What you are asked to do:
The expected output is an exact restatement of all the records.

Entries supplied:
_ _ _ _ _
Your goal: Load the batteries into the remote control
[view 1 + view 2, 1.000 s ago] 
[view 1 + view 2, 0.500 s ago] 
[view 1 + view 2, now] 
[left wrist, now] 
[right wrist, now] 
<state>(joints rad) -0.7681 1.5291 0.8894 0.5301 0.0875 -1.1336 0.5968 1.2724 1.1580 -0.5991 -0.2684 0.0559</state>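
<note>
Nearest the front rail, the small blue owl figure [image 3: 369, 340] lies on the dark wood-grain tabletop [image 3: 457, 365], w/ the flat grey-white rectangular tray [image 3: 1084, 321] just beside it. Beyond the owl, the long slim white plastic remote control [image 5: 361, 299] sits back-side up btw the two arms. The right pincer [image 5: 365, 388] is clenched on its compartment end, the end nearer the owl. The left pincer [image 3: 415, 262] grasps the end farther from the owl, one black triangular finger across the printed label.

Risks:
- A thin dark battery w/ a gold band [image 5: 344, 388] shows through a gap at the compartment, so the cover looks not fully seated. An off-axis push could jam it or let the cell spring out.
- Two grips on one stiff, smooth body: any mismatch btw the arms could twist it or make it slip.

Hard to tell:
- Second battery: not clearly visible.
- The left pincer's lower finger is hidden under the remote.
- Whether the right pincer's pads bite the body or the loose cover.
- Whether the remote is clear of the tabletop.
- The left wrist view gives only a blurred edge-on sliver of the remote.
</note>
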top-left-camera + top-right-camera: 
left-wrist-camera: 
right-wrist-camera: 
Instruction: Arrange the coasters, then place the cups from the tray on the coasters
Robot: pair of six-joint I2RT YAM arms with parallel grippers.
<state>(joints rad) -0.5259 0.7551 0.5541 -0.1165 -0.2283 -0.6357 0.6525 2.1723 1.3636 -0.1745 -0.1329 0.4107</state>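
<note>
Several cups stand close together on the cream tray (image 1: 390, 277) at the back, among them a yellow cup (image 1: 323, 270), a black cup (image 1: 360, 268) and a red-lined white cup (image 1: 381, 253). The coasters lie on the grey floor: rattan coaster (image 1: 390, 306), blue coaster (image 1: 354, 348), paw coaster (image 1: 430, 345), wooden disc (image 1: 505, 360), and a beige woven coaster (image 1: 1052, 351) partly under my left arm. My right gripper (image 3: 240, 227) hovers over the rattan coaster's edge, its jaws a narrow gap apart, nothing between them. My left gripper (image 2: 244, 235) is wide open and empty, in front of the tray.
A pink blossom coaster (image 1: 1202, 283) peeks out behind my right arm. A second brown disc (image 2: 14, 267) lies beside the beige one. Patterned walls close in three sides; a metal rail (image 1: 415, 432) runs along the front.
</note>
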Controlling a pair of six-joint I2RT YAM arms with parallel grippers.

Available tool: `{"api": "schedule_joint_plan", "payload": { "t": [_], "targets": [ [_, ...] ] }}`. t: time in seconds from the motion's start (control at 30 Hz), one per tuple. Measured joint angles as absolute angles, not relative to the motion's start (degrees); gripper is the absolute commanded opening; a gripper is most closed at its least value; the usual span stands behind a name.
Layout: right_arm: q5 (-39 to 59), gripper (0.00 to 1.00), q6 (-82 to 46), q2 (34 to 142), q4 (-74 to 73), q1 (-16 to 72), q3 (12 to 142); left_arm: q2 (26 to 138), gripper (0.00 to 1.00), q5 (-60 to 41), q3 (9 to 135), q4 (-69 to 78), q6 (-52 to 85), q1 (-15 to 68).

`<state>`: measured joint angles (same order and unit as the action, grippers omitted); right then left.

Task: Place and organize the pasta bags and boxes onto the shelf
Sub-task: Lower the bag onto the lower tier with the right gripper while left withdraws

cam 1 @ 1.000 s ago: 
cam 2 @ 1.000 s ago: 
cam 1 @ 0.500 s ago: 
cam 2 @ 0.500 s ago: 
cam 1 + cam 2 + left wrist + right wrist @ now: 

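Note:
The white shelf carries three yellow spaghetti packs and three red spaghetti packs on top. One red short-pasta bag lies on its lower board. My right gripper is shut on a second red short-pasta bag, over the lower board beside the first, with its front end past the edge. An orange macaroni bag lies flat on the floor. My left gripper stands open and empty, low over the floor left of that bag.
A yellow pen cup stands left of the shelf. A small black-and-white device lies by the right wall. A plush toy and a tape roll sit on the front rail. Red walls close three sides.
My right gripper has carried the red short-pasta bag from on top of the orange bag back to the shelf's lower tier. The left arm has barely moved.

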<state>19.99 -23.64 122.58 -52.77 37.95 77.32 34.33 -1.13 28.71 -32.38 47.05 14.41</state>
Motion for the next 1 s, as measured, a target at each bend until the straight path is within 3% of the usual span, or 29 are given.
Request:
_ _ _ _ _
The answer:
Your goal: Load the batteries into the remote control
[view 1 + view 2, 1.000 s ago] 
[view 1 + view 2, 0.500 s ago] 
[view 1 + view 2, now] 
[left wrist, now] 
[right wrist, now] 
<state>(joints rad) -0.7681 1.5291 0.8894 0.5301 0.0875 -1.1336 0.5968 1.2724 1.1580 -0.5991 -0.2684 0.0559</state>
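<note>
Nearest the front rail, the small blue owl figure [image 3: 369, 340] lies on the dark wood-grain tabletop [image 3: 457, 365], w/ the flat grey-white rectangular tray [image 3: 1084, 321] just beside it. Beyond the owl, the long slim white plastic remote control [image 5: 361, 299] sits back-side up btw the two arms. The right pincer [image 5: 365, 388] is clenched on its compartment end, the end nearer the owl. The left pincer [image 3: 415, 262] grasps the end farther from the owl, one black triangular finger across the printed label.

Risks:
- A thin dark battery w/ a gold band [image 5: 344, 388] shows through a gap at the compartment, so the cover looks not fully seated. An off-axis push could jam it or let the cell spring out.
- Two grips on one stiff, smooth body: any mismatch btw the arms could twist it or make it slip.

Hard to tell:
- Second battery: not clearly visible.
- The left pincer's lower finger is hidden under the remote.
- Whether the right pincer's pads bite the body or the loose cover.
- Whether the remote is clear of the tabletop.
- The left wrist view gives only a blurred edge-on sliver of the remote.
</note>
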top-left-camera + top-right-camera: 
left-wrist-camera: 
right-wrist-camera: 
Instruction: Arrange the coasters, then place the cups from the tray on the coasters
Robot: pair of six-joint I2RT YAM arms with parallel grippers.
<state>(joints rad) -0.5259 0.7551 0.5541 -0.1165 -0.2283 -0.6357 0.6525 2.1723 1.3636 -0.1745 -0.1329 0.4107</state>
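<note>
Several cups stand close together on the cream tray (image 1: 390, 277) at the back, among them a yellow cup (image 1: 323, 270), a black cup (image 1: 360, 268) and a red-lined white cup (image 1: 381, 253). The coasters lie on the grey floor: rattan coaster (image 1: 390, 306), blue coaster (image 1: 354, 348), paw coaster (image 1: 430, 345), wooden disc (image 1: 505, 360), and a beige woven coaster (image 1: 1052, 351) partly under my left arm. My right gripper (image 3: 240, 227) hovers over the rattan coaster's edge, its jaws a narrow gap apart, nothing between them. My left gripper (image 2: 244, 235) is wide open and empty, in front of the tray.
A pink blossom coaster (image 1: 1202, 283) peeks out behind my right arm. A second brown disc (image 2: 14, 267) lies beside the beige one. Patterned walls close in three sides; a metal rail (image 1: 415, 432) runs along the front.
</note>
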Controlling a pair of six-joint I2RT YAM arms with parallel grippers.

Available tool: `{"api": "schedule_joint_plan", "payload": { "t": [_], "targets": [ [_, ...] ] }}`. t: time in seconds from the motion's start (control at 30 Hz), one per tuple. Measured joint angles as absolute angles, not relative to the motion's start (degrees); gripper is the absolute commanded opening; a gripper is most closed at its least value; the usual span stands behind a name.
Layout: right_arm: q5 (-39 to 59), gripper (0.00 to 1.00), q6 (-82 to 46), q2 (34 to 142), q4 (-74 to 73), q1 (-16 to 72), q3 (12 to 142); left_arm: q2 (26 to 138), gripper (0.00 to 1.00), q5 (-60 to 41), q3 (9 to 135), q4 (-69 to 78), q6 (-52 to 85), q1 (-15 to 68).

`<state>`: measured joint angles (same order and unit as the action, grippers omitted); right then left.

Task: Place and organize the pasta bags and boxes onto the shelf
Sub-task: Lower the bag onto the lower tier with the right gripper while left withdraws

cam 1 @ 1.000 s ago: 
cam 2 @ 1.000 s ago: 
cam 1 @ 0.500 s ago: 
cam 2 @ 0.500 s ago: 
cam 1 + cam 2 + left wrist + right wrist @ now: 

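Note:
The white shelf carries three yellow spaghetti packs and three red spaghetti packs on top. One red short-pasta bag lies on its lower board. My right gripper is shut on a second red short-pasta bag, over the lower board beside the first, with its front end past the edge. An orange macaroni bag lies flat on the floor. My left gripper stands open and empty, low over the floor left of that bag.
A yellow pen cup stands left of the shelf. A small black-and-white device lies by the right wall. A plush toy and a tape roll sit on the front rail. Red walls close three sides.
My right gripper has carried the red short-pasta bag from on top of the orange bag back to the shelf's lower tier. The left arm has barely moved.
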
<state>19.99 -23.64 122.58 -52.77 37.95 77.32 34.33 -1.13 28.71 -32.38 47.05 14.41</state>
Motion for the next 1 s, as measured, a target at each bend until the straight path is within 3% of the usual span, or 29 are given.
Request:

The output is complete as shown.